### Work request
The reply to the records below should contain exactly the lines from the line with "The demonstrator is" through the line with "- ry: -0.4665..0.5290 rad", and nothing besides.

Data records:
=-=-=-=-=

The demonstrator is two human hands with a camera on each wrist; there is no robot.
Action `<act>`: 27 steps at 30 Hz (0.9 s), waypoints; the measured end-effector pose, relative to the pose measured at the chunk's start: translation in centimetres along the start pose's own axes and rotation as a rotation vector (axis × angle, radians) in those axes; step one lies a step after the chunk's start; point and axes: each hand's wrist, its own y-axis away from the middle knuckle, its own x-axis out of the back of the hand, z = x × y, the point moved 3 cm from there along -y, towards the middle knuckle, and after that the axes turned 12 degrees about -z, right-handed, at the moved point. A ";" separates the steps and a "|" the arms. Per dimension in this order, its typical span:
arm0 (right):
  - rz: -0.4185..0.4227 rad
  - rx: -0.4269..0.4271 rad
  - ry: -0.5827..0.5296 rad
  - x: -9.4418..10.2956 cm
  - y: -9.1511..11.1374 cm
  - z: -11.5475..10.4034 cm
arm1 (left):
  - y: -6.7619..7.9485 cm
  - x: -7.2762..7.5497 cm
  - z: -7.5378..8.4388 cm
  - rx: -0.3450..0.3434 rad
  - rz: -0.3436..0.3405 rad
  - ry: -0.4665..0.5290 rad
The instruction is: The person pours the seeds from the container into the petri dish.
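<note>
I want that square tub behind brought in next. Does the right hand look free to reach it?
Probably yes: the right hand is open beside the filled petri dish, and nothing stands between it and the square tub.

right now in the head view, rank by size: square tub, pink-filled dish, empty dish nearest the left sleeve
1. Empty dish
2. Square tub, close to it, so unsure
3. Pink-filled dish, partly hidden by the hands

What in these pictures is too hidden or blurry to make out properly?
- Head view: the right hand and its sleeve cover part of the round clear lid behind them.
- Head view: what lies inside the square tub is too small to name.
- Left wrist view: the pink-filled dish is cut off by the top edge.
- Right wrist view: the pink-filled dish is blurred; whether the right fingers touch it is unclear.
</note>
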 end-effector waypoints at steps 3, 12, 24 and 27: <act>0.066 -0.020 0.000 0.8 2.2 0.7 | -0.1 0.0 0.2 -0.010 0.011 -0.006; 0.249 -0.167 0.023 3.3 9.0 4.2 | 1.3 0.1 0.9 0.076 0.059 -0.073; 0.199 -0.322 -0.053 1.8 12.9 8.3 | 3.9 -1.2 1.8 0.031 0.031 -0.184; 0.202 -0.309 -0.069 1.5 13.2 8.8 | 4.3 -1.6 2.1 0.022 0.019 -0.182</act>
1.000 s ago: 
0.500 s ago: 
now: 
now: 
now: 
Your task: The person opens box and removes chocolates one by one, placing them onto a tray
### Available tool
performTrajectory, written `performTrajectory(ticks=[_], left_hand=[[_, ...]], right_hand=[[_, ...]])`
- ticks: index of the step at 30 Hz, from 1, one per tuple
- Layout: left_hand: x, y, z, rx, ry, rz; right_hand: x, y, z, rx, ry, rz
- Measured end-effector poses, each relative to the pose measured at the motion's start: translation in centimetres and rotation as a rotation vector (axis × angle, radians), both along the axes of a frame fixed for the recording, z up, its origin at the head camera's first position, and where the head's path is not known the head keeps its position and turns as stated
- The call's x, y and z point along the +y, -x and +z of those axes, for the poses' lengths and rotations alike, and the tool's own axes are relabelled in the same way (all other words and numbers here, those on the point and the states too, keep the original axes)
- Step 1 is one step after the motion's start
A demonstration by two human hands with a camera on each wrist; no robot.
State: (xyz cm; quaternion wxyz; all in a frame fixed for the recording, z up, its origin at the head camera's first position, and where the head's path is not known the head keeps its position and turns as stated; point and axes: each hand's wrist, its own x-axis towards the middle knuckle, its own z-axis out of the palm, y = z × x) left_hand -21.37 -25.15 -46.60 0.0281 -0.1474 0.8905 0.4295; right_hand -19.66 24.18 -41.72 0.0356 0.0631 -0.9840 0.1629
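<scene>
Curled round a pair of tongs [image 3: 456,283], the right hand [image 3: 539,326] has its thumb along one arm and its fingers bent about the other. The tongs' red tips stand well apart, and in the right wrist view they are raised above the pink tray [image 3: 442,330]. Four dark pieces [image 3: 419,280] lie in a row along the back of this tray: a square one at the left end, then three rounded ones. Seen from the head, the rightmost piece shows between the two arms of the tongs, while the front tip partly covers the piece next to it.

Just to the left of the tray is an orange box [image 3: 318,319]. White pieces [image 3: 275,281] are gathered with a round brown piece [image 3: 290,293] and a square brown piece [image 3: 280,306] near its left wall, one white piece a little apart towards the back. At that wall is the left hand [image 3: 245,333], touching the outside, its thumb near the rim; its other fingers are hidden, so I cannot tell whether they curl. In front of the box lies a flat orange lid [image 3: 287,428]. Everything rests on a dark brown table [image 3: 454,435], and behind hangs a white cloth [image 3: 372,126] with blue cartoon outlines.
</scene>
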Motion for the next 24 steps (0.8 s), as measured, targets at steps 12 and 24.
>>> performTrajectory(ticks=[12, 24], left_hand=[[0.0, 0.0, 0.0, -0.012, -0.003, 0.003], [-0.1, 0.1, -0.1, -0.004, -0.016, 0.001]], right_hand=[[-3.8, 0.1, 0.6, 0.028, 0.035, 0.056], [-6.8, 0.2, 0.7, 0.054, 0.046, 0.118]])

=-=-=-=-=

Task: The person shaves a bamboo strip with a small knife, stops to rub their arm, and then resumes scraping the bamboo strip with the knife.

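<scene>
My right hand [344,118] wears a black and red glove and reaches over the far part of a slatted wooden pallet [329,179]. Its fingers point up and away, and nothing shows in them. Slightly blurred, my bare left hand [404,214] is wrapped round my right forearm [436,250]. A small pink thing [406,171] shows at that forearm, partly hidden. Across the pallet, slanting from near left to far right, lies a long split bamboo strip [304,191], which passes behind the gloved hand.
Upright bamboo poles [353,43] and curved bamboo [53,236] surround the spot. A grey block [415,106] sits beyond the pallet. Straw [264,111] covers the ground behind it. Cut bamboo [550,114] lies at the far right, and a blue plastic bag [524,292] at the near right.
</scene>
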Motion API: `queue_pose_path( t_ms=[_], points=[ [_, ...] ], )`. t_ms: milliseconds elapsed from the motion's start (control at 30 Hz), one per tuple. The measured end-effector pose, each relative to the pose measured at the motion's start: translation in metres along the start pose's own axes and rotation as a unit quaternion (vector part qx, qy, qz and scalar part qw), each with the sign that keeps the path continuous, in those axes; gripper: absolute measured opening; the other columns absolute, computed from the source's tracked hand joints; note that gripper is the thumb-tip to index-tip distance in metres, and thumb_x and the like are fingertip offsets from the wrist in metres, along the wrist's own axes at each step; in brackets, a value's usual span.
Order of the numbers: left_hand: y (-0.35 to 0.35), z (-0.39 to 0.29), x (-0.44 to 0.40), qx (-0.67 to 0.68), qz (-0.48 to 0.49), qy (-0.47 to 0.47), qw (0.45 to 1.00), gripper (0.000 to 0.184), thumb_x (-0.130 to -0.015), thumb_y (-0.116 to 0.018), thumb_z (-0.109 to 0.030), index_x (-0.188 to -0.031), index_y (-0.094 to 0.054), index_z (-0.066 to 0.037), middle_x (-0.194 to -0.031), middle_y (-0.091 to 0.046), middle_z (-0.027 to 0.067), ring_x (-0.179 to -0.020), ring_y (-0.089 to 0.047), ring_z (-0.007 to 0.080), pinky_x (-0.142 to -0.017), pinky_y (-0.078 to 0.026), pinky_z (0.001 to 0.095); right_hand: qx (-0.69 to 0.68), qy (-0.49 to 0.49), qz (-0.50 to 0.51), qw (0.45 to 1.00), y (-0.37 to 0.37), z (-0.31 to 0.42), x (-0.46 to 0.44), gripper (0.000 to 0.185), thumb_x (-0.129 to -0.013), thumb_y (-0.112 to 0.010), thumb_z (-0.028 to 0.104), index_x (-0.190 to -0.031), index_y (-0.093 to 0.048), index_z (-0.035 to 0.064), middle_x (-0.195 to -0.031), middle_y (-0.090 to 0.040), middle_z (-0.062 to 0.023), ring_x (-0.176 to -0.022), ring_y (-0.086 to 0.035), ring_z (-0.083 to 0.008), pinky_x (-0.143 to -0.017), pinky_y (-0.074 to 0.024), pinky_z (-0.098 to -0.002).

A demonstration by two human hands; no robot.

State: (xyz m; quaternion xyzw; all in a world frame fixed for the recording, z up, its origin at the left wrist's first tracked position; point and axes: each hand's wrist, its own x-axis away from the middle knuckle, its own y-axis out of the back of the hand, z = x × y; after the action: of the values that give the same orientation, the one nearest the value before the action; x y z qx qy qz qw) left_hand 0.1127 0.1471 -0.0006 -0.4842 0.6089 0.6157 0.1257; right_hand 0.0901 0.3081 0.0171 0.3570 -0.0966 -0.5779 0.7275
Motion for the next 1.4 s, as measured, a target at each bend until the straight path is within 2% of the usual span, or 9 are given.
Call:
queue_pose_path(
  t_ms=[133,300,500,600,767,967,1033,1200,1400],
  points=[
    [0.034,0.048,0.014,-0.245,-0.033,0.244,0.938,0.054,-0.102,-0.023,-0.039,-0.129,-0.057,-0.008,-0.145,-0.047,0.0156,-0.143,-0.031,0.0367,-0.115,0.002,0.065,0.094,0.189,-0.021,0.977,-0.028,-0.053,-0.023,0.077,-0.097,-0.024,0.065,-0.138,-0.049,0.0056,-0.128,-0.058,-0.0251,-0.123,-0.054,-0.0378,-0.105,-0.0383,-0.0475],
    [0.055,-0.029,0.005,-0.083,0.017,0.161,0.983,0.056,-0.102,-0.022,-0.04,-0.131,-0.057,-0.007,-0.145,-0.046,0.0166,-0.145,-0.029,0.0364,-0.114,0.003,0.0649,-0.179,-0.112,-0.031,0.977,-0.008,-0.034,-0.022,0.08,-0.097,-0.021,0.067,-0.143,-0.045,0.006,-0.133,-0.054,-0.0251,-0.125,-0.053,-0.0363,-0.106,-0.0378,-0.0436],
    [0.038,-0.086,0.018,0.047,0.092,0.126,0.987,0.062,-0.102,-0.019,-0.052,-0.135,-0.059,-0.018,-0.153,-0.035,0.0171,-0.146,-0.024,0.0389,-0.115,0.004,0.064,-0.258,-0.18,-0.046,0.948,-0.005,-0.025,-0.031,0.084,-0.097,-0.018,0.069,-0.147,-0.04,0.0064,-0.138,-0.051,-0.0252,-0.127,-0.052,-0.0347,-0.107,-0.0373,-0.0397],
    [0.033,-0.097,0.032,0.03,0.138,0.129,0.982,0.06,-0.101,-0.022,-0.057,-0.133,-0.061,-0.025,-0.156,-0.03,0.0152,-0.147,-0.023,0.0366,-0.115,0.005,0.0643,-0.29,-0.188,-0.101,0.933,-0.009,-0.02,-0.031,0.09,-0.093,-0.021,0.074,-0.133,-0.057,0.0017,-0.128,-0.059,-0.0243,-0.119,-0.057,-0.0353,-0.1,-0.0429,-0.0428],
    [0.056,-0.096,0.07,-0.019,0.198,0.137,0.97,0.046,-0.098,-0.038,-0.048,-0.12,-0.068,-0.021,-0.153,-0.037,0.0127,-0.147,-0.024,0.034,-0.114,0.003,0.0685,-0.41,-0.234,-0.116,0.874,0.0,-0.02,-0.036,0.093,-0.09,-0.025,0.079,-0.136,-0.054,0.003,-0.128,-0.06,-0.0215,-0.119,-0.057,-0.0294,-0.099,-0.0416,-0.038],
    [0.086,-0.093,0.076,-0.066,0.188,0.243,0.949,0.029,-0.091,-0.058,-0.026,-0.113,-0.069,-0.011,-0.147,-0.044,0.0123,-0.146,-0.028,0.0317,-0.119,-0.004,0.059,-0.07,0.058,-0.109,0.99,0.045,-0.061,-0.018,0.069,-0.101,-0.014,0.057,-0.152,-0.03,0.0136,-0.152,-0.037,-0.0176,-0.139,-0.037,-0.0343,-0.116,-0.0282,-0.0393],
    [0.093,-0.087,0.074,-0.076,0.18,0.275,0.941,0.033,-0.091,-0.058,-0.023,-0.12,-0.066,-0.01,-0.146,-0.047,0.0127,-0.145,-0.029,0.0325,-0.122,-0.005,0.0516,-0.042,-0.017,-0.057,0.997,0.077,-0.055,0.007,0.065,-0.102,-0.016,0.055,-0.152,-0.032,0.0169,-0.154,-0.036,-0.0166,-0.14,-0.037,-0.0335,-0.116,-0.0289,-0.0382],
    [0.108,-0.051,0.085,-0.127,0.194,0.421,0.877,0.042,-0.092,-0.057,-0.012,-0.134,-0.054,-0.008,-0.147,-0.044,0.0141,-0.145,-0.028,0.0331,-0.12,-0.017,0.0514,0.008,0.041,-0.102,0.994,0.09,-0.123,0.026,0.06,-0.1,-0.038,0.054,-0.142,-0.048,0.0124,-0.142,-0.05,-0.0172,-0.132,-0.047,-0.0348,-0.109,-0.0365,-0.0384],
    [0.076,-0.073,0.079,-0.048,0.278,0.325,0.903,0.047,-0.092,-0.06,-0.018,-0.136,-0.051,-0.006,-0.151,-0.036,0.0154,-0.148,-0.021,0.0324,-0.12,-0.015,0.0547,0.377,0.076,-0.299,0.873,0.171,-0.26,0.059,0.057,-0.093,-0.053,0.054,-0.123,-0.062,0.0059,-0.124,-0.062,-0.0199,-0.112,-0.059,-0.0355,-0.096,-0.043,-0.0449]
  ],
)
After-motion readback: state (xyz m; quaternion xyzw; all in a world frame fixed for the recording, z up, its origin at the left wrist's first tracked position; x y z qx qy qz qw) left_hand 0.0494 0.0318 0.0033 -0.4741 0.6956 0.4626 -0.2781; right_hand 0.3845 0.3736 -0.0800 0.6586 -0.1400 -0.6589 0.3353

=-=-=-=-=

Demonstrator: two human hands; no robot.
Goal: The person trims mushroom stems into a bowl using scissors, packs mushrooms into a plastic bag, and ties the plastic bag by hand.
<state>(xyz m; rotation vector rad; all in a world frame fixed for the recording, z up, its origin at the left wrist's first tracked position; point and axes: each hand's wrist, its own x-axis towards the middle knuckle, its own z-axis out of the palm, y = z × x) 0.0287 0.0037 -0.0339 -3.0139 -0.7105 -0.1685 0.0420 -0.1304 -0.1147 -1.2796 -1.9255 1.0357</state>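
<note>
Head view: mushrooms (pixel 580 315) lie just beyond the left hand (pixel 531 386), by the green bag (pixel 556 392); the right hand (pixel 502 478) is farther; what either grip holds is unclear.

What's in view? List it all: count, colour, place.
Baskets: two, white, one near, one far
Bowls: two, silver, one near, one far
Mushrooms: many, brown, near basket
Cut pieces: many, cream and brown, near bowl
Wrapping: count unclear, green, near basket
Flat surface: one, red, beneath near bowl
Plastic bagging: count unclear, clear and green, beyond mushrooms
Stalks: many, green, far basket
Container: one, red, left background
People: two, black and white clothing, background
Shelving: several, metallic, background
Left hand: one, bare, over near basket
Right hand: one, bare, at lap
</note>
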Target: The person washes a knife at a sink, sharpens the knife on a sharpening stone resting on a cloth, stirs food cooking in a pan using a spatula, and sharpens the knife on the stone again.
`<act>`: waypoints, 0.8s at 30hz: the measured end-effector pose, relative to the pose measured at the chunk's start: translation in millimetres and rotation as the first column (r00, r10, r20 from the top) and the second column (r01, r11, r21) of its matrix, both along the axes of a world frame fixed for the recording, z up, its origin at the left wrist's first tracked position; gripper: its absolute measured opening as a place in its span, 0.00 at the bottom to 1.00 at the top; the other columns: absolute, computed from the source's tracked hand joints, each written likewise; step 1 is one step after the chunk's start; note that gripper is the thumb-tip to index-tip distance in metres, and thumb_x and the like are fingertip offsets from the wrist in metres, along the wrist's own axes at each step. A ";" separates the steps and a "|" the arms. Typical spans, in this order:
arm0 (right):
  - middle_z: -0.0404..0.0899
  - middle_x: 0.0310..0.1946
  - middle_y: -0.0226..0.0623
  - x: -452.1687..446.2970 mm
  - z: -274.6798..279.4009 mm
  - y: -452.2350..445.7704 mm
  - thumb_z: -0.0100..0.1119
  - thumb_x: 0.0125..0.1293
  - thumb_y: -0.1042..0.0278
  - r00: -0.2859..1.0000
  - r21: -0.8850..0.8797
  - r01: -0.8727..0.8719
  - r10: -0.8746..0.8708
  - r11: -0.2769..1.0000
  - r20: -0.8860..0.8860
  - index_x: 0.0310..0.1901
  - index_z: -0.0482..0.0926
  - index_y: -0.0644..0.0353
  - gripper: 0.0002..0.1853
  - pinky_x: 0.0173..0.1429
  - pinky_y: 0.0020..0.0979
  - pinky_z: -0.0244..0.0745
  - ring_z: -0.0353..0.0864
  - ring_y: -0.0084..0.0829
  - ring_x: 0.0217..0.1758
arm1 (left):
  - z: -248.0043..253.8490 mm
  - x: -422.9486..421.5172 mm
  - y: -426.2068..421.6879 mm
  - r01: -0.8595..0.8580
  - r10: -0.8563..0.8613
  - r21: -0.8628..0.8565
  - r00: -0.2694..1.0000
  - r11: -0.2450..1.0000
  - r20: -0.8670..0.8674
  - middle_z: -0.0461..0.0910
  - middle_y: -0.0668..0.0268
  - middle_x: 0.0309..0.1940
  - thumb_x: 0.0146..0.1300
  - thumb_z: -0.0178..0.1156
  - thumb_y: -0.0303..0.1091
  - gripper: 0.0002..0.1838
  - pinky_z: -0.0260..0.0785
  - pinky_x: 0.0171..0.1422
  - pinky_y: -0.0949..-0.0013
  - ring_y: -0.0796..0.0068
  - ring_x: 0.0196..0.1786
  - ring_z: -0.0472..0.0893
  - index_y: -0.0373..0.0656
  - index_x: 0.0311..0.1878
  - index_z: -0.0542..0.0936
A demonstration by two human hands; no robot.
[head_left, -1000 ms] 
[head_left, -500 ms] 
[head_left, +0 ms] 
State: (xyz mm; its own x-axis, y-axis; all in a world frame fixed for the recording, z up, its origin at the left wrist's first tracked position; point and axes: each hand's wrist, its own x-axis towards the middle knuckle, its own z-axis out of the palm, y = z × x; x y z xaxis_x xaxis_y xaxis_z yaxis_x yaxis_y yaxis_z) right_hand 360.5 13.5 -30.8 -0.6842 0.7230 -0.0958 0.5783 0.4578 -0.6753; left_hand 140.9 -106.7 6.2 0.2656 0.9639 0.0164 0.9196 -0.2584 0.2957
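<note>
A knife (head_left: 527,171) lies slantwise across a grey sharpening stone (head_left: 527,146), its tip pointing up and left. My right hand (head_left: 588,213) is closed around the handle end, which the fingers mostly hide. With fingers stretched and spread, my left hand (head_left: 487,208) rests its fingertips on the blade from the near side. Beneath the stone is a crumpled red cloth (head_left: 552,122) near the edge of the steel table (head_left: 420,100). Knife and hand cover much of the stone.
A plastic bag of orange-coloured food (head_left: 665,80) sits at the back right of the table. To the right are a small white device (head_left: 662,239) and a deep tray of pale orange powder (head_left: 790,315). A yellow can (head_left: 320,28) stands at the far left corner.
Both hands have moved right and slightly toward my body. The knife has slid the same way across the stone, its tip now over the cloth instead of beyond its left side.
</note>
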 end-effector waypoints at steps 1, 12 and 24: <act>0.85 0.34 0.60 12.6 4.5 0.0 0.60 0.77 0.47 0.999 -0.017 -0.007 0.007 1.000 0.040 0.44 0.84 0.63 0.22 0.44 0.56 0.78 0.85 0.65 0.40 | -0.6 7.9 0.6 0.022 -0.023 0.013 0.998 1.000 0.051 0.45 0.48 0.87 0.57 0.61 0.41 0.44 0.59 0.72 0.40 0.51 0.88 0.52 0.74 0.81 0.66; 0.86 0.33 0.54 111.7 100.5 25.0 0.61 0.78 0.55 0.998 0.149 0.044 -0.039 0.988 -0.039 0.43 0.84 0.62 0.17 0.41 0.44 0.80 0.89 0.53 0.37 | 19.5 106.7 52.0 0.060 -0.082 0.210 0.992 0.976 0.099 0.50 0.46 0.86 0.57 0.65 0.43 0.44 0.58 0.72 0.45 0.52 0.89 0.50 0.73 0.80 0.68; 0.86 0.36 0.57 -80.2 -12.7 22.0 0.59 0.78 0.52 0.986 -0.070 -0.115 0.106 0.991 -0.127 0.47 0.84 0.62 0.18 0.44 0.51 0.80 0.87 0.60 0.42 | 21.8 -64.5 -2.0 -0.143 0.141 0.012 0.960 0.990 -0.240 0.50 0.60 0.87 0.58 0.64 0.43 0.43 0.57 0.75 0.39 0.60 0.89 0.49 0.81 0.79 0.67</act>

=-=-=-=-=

### Answer below
The demonstrator is two human hands with a camera on each wrist; there is no robot.
Action `<act>`: 27 steps at 30 Hz (0.9 s), waypoints; the measured end-effector pose, relative to the pose measured at the chunk's start: translation in centimetres along the start pose's own axes and rotation as a rotation vector (axis × angle, radians) in those axes; step one lies a step after the chunk's start; point and axes: each hand's wrist, its own y-axis away from the middle knuckle, its own x-axis out of the back of the hand, z = x × y, the point moved 3 cm from there along -y, towards the middle knuckle, and after that the axes turned 12 degrees about -z, right-handed, at the moved point. A ";" separates the steps and a "|" the arms. Per dimension in this order, its typical span:
arm0 (right):
  - rz: -0.4185..0.4227 rad
  - rx: -0.4269..0.4271 rad
  - ry: -0.5827..0.5296 rad
  - x: -9.4418..10.2956 cm
  - y: -9.1511..11.1374 cm
  - z: -11.5475..10.4034 cm
arm1 (left):
  - y: -6.7619..7.9485 cm
  - x: -7.2762..7.5497 cm
  - z: -7.5378..8.4388 cm
  - rx: -0.3450..0.3434 rad
  - rz: -0.3436..0.3405 rad
  - ry: -0.4665..0.5290 rad

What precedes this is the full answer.